Durante el primer tercio del año, fueron pocos los países que no impusieron un confinamiento obligatorio a sus ciudadanos para evitar la propagación del virus. Esto forzó a que el mundo laboral deba acoplarse a un nuevo funcionamiento donde todo se manejaba a través de llamadas, videoconferencias y reuniones virtuales. Aunque esto ayudó a que las economías nacionales no colapsasen por completo, hubo ciertos sectores que se vieron más afectados que otros y cuyas consecuencias están siendo presenciadas hoy. 

Una de las áreas con mayor impacto ha sido la educativa. Cuando los distintos gobiernos del mundo decretaron que la población se confine indefinidamente, a mediados de marzo, tanto guarderías, como colegios y universidades se las arreglaron para dar continuidad a sus planes educativos y no paralizarse por completo. No obstante, después de finalizar el año escolar, varios centros tuvieron que tomar medidas como despidos masivos, con el propósito de no quebrar. ¿La consecuencia? Miles de maestros, profesores y staff se han quedado a la deriva sin trabajo alguno que cobije sus preocupaciones económicas en un momento, ya de por sí, crítico.

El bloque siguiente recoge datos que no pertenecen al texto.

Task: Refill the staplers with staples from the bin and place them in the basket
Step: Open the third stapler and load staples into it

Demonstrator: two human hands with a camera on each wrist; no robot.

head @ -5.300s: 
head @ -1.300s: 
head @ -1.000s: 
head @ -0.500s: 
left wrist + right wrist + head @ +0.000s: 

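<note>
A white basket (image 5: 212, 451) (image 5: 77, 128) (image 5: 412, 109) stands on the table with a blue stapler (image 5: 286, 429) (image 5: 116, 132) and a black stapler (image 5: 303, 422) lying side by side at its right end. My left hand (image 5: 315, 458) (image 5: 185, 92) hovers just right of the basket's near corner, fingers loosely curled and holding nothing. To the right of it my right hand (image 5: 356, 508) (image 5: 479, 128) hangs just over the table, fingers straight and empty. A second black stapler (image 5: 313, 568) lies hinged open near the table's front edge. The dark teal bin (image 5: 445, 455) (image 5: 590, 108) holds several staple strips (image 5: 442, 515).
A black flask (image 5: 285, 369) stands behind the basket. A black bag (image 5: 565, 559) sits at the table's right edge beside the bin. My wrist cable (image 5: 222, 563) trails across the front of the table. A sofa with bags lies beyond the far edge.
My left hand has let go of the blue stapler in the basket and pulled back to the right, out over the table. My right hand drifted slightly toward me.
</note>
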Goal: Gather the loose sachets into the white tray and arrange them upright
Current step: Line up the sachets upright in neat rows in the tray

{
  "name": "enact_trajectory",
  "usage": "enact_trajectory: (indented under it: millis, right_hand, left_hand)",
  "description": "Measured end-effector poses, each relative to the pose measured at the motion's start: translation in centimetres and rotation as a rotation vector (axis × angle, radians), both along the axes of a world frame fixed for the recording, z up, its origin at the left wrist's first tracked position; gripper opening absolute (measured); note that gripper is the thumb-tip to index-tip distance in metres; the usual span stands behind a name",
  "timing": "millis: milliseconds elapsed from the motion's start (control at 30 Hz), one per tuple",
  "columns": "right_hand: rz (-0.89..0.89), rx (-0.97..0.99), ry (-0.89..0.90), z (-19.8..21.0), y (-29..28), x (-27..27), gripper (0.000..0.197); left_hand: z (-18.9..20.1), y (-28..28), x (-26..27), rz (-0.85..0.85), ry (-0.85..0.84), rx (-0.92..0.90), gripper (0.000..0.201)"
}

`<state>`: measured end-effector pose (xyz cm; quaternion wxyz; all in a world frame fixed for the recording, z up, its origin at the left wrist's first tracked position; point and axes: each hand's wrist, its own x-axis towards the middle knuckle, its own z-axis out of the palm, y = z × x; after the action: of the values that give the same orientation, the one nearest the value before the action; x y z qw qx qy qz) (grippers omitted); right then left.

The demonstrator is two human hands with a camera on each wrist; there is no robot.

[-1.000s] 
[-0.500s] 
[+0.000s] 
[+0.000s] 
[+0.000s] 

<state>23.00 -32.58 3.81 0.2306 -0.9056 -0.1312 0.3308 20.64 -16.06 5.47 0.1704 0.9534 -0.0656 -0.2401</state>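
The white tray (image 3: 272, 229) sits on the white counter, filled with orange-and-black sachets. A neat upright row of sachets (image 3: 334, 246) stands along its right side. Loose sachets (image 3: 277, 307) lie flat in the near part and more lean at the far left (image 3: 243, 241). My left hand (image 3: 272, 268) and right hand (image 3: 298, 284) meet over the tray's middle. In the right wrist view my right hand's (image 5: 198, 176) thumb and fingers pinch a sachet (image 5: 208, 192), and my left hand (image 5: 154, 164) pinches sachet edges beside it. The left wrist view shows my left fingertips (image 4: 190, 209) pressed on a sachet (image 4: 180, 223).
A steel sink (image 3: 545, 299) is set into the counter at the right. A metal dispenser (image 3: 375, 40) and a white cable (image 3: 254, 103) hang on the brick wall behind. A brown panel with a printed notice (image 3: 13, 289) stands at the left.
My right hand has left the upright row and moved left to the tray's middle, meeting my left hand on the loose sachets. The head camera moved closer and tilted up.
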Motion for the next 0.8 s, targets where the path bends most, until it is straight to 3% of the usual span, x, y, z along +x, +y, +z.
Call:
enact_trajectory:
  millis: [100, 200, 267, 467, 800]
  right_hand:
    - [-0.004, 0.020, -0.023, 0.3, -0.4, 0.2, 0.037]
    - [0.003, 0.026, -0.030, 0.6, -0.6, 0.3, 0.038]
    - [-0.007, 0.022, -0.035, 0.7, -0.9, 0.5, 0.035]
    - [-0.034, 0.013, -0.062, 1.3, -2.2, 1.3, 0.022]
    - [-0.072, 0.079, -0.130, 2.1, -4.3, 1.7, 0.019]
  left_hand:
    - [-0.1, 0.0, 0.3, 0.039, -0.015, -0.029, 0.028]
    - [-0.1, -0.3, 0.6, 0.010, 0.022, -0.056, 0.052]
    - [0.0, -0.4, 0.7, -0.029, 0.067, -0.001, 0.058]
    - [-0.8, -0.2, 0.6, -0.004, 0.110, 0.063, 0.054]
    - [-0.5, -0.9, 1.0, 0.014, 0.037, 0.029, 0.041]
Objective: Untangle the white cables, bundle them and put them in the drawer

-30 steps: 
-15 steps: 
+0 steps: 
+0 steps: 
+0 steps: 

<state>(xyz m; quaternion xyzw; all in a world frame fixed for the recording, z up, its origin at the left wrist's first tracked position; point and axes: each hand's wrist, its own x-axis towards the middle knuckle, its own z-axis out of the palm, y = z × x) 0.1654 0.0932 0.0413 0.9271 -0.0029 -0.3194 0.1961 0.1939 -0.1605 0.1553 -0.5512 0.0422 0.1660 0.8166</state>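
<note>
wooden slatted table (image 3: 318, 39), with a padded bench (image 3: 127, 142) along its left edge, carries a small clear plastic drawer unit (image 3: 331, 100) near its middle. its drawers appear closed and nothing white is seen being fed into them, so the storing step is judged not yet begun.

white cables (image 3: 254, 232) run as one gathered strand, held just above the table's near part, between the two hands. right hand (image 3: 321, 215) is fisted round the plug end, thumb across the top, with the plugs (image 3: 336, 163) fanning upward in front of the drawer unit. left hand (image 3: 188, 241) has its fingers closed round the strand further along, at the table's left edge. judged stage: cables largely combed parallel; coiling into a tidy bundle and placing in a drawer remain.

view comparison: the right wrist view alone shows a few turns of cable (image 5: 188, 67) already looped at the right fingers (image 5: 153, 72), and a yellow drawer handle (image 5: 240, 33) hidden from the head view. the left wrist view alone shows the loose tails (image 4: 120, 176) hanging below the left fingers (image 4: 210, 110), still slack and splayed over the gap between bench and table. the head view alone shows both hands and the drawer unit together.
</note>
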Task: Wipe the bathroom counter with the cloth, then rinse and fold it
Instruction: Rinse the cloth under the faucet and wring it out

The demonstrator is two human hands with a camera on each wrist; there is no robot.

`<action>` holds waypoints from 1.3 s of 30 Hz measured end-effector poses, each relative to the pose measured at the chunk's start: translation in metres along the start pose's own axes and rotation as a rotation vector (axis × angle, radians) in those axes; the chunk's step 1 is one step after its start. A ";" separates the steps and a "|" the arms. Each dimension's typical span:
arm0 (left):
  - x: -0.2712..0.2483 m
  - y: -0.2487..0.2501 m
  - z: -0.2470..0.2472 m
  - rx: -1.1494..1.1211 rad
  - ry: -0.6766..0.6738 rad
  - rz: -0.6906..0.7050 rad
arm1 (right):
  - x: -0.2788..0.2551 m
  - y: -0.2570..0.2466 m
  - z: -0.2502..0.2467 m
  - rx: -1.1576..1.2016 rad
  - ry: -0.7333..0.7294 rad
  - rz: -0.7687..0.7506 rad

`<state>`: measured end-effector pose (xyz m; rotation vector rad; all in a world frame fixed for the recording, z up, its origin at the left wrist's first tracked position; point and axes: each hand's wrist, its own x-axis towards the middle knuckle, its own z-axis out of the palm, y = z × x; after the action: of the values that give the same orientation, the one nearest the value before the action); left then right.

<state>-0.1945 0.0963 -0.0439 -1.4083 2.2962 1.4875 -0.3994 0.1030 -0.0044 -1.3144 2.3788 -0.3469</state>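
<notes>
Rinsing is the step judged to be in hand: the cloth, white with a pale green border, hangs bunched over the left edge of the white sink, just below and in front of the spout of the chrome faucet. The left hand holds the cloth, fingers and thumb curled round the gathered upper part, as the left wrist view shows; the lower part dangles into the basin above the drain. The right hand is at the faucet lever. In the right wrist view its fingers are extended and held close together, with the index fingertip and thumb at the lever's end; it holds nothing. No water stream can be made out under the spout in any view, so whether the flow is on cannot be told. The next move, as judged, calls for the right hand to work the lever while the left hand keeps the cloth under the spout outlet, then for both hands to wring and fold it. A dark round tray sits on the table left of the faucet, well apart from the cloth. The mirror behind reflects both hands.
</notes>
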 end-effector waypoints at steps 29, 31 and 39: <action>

Esa es la realidad en Colombia, Perú, Argentina –cuyo gobierno dará por terminado el confinamiento el 20 de septiembre, posicionando al país como el segundo con la cuarentena más larga del mundo, 184 días–, y el resto de los países de la región. Además, debido a que varios países como Chile, Bolivia y Ecuador no han autorizado el regreso a las clases presenciales, a diferencia de países como España, son varias las familias que han optado por la modalidad del “homeschooling”, profundizando aún más el impacto sobre los centros educativos tradicionales.

Al mismo tiempo, en ciudades de gran peso económico como Lima, Quito, Bogotá o Buenos Aires, no es inusual ver grandes cantidades de locales que se alquilan o venden; pues, simple y sencillamente, los negocios que solían funcionar en dichos establecimientos ya no cuentan con la posibilidad económica de seguir pagando el alquiler. Si bien los gobiernos lo niegan, todo apunta, de acuerdo con la realidad que atraviesan millones de familias, a que la cadena de pagos se ha roto, indiferentemente del país. Ahora, además de un impacto socioeconómico, puesto a que el virus se dio a conocer por primera vez en China, la antipatía y xenofobia ante asiáticos en el continente también ha incrementado.

Finalmente, mientras el mundo espera con ansias la producción eficaz de una vacuna que proteja al mundo del virus, las consecuencias del mismo no tienen vacuna, imposibilitando determinar con claridad qué pasará con la economía y con las difíciles circunstancias que atraviesan todos los países latinoamericanos.